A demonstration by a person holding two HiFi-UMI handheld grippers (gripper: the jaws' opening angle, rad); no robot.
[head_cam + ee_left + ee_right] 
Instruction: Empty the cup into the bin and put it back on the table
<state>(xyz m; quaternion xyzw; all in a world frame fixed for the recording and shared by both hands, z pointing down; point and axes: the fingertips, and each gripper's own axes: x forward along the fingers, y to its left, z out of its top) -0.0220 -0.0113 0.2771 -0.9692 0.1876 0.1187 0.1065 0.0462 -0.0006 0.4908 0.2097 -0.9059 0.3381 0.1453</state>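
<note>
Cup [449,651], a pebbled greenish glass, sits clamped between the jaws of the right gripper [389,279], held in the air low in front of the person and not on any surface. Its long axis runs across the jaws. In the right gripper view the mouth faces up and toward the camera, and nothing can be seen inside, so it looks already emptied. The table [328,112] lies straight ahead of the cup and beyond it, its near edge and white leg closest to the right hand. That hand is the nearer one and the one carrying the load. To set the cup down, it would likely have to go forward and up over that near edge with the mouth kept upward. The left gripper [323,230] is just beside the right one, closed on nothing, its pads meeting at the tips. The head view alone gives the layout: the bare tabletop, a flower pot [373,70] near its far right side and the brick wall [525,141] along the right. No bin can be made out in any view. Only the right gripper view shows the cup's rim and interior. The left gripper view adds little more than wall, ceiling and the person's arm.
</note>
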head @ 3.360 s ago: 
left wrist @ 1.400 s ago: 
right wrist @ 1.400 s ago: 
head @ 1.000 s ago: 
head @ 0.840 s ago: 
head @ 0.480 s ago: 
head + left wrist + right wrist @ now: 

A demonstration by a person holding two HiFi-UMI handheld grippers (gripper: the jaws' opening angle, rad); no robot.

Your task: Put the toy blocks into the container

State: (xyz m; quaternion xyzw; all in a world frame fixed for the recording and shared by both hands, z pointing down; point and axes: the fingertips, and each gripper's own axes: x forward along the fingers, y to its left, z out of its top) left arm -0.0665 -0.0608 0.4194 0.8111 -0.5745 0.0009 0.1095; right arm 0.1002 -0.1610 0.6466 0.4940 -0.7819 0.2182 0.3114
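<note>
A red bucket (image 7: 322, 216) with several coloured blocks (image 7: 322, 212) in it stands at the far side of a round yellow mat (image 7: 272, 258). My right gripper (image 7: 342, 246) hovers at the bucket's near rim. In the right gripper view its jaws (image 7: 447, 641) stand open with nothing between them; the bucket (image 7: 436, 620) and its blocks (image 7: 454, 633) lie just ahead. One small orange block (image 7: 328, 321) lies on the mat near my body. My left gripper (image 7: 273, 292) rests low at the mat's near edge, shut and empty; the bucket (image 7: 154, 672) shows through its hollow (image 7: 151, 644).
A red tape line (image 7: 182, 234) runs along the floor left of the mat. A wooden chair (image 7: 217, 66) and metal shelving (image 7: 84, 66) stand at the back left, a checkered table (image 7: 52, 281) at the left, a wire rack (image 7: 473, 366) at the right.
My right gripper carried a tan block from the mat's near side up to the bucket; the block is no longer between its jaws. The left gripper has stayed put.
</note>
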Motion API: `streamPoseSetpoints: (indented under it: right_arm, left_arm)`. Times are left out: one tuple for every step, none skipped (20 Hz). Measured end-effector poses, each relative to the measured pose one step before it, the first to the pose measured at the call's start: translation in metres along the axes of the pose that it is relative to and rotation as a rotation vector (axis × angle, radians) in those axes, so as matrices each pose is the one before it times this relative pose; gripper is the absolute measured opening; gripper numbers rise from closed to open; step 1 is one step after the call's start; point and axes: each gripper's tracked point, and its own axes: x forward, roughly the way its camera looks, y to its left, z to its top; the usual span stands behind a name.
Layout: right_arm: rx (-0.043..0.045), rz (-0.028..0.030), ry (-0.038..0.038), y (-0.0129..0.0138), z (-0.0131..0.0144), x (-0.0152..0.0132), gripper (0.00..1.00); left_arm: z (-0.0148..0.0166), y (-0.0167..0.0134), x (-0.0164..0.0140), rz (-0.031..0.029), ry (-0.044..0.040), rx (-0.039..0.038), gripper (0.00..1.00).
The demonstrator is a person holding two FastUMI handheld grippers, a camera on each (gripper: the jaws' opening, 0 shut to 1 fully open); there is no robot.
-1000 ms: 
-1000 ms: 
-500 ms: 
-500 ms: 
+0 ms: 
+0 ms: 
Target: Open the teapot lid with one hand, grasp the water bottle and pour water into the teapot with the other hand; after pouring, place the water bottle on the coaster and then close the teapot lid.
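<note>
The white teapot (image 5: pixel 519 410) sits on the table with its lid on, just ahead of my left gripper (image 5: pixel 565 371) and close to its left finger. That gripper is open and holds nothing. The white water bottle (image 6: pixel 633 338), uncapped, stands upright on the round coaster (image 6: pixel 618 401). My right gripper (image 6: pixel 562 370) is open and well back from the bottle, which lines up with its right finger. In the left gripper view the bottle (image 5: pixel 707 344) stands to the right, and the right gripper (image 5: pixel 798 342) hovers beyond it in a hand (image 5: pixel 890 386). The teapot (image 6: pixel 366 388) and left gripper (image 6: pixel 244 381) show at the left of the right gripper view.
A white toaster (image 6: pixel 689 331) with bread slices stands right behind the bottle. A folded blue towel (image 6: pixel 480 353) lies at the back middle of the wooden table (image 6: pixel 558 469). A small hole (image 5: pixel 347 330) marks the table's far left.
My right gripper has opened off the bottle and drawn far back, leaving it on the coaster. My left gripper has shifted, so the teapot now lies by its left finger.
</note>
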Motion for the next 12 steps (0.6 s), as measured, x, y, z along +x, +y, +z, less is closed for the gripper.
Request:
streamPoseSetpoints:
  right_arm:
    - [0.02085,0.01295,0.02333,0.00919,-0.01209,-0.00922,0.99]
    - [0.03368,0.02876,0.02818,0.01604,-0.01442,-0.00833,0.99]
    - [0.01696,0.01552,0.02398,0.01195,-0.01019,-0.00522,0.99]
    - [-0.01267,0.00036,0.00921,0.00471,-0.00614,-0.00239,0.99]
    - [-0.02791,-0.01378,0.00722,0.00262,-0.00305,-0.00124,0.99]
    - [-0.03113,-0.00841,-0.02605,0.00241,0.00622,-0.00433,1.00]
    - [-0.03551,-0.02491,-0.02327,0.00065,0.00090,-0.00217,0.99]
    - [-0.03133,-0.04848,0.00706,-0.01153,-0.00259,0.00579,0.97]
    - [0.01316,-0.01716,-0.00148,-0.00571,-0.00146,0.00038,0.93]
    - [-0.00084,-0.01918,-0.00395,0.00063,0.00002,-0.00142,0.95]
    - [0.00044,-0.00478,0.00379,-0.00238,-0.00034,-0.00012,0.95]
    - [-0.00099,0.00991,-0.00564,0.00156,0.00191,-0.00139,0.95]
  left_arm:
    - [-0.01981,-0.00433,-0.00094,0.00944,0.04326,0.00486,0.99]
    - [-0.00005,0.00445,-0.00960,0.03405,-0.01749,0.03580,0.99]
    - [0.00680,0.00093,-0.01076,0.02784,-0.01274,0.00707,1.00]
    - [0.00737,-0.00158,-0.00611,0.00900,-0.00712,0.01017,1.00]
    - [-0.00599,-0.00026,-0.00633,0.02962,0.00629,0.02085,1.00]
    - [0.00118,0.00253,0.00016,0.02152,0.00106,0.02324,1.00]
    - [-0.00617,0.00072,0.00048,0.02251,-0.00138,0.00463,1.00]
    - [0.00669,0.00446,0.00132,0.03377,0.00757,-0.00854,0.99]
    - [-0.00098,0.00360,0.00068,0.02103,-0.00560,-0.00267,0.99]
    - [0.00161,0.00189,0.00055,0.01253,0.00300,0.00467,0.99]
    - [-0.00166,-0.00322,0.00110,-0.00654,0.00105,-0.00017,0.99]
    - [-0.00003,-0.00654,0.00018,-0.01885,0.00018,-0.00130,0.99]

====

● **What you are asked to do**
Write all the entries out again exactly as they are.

● **Written answer**
A demonstration by a person holding two HiFi-UMI handheld grippers (gripper: the jaws' opening angle, rad); no robot.
[head_cam + ee_left + ee_right] 
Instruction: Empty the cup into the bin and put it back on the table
<state>(xyz m; quaternion xyzw; all in a world frame fixed for the recording and shared by both hands, z pointing down; point and axes: the fingertips, and each gripper's own axes: x forward along the fingers, y to its left, z out of its top) -0.0220 -0.0113 0.2771 -0.9692 0.1876 0.1187 0.1065 0.0462 -0.0006 0.4908 0.2097 -0.9059 0.3381 0.1453</state>
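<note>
Cup [449,651], a pebbled greenish glass, sits clamped between the jaws of the right gripper [389,279], held in the air low in front of the person and not on any surface. Its long axis runs across the jaws. In the right gripper view the mouth faces up and toward the camera, and nothing can be seen inside, so it looks already emptied. The table [328,112] lies straight ahead of the cup and beyond it, its near edge and white leg closest to the right hand. That hand is the nearer one and the one carrying the load. To set the cup down, it would likely have to go forward and up over that near edge with the mouth kept upward. The left gripper [323,230] is just beside the right one, closed on nothing, its pads meeting at the tips. The head view alone gives the layout: the bare tabletop, a flower pot [373,70] near its far right side and the brick wall [525,141] along the right. No bin can be made out in any view. Only the right gripper view shows the cup's rim and interior. The left gripper view adds little more than wall, ceiling and the person's arm.
</note>
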head @ 3.360 s ago: 
left wrist @ 1.400 s ago: 
right wrist @ 1.400 s ago: 
head @ 1.000 s ago: 
head @ 0.840 s ago: 
head @ 0.480 s ago: 
head + left wrist + right wrist @ now: 

A demonstration by a person holding two HiFi-UMI handheld grippers (gripper: the jaws' opening angle, rad); no robot.

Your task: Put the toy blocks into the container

State: (xyz m; quaternion xyzw; all in a world frame fixed for the recording and shared by both hands, z pointing down; point and axes: the fingertips, and each gripper's own axes: x forward along the fingers, y to its left, z out of its top) left arm -0.0665 -0.0608 0.4194 0.8111 -0.5745 0.0009 0.1095; right arm 0.1002 -0.1610 0.6466 0.4940 -0.7819 0.2182 0.3114
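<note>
A red bucket (image 7: 322, 216) with several coloured blocks (image 7: 322, 212) in it stands at the far side of a round yellow mat (image 7: 272, 258). My right gripper (image 7: 342, 246) hovers at the bucket's near rim. In the right gripper view its jaws (image 7: 447, 641) stand open with nothing between them; the bucket (image 7: 436, 620) and its blocks (image 7: 454, 633) lie just ahead. One small orange block (image 7: 328, 321) lies on the mat near my body. My left gripper (image 7: 273, 292) rests low at the mat's near edge, shut and empty; the bucket (image 7: 154, 672) shows through its hollow (image 7: 151, 644).
A red tape line (image 7: 182, 234) runs along the floor left of the mat. A wooden chair (image 7: 217, 66) and metal shelving (image 7: 84, 66) stand at the back left, a checkered table (image 7: 52, 281) at the left, a wire rack (image 7: 473, 366) at the right.
My right gripper carried a tan block from the mat's near side up to the bucket; the block is no longer between its jaws. The left gripper has stayed put.
</note>
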Motion API: `streamPoseSetpoints: (indented under it: right_arm, left_arm)`. Times are left out: one tuple for every step, none skipped (20 Hz). Measured end-effector poses, each relative to the measured pose one step before it, the first to the pose measured at the call's start: translation in metres along the axes of the pose that it is relative to and rotation as a rotation vector (axis × angle, radians) in those axes, so as matrices each pose is the one before it times this relative pose; gripper is the absolute measured opening; gripper numbers rise from closed to open; step 1 is one step after the call's start; point and axes: each gripper's tracked point, and its own axes: x forward, roughly the way its camera looks, y to its left, z to its top; the usual span stands behind a name.
Layout: right_arm: rx (-0.043..0.045), rz (-0.028..0.030), ry (-0.038..0.038), y (-0.0129..0.0138), z (-0.0131..0.0144), x (-0.0152..0.0132), gripper (0.00..1.00); left_arm: z (-0.0148..0.0166), y (-0.0167..0.0134), x (-0.0164..0.0140), rz (-0.031..0.029), ry (-0.044..0.040), rx (-0.039..0.038), gripper (0.00..1.00).
The demonstrator is a person holding two FastUMI handheld grippers, a camera on each (gripper: the jaws' opening, 0 shut to 1 fully open); there is no robot.
-1000 ms: 
-1000 ms: 
-500 ms: 
-500 ms: 
+0 ms: 
+0 ms: 
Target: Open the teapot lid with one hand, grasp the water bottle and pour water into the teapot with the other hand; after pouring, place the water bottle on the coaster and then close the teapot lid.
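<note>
The white teapot (image 5: pixel 519 410) sits on the table with its lid on, just ahead of my left gripper (image 5: pixel 565 371) and close to its left finger. That gripper is open and holds nothing. The white water bottle (image 6: pixel 633 338), uncapped, stands upright on the round coaster (image 6: pixel 618 401). My right gripper (image 6: pixel 562 370) is open and well back from the bottle, which lines up with its right finger. In the left gripper view the bottle (image 5: pixel 707 344) stands to the right, and the right gripper (image 5: pixel 798 342) hovers beyond it in a hand (image 5: pixel 890 386). The teapot (image 6: pixel 366 388) and left gripper (image 6: pixel 244 381) show at the left of the right gripper view.
A white toaster (image 6: pixel 689 331) with bread slices stands right behind the bottle. A folded blue towel (image 6: pixel 480 353) lies at the back middle of the wooden table (image 6: pixel 558 469). A small hole (image 5: pixel 347 330) marks the table's far left.
My right gripper has opened off the bottle and drawn far back, leaving it on the coaster. My left gripper has shifted, so the teapot now lies by its left finger.
</note>
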Motion for the next 12 steps (0.6 s), as measured, x, y, z along +x, +y, +z, less is closed for the gripper.
Request:
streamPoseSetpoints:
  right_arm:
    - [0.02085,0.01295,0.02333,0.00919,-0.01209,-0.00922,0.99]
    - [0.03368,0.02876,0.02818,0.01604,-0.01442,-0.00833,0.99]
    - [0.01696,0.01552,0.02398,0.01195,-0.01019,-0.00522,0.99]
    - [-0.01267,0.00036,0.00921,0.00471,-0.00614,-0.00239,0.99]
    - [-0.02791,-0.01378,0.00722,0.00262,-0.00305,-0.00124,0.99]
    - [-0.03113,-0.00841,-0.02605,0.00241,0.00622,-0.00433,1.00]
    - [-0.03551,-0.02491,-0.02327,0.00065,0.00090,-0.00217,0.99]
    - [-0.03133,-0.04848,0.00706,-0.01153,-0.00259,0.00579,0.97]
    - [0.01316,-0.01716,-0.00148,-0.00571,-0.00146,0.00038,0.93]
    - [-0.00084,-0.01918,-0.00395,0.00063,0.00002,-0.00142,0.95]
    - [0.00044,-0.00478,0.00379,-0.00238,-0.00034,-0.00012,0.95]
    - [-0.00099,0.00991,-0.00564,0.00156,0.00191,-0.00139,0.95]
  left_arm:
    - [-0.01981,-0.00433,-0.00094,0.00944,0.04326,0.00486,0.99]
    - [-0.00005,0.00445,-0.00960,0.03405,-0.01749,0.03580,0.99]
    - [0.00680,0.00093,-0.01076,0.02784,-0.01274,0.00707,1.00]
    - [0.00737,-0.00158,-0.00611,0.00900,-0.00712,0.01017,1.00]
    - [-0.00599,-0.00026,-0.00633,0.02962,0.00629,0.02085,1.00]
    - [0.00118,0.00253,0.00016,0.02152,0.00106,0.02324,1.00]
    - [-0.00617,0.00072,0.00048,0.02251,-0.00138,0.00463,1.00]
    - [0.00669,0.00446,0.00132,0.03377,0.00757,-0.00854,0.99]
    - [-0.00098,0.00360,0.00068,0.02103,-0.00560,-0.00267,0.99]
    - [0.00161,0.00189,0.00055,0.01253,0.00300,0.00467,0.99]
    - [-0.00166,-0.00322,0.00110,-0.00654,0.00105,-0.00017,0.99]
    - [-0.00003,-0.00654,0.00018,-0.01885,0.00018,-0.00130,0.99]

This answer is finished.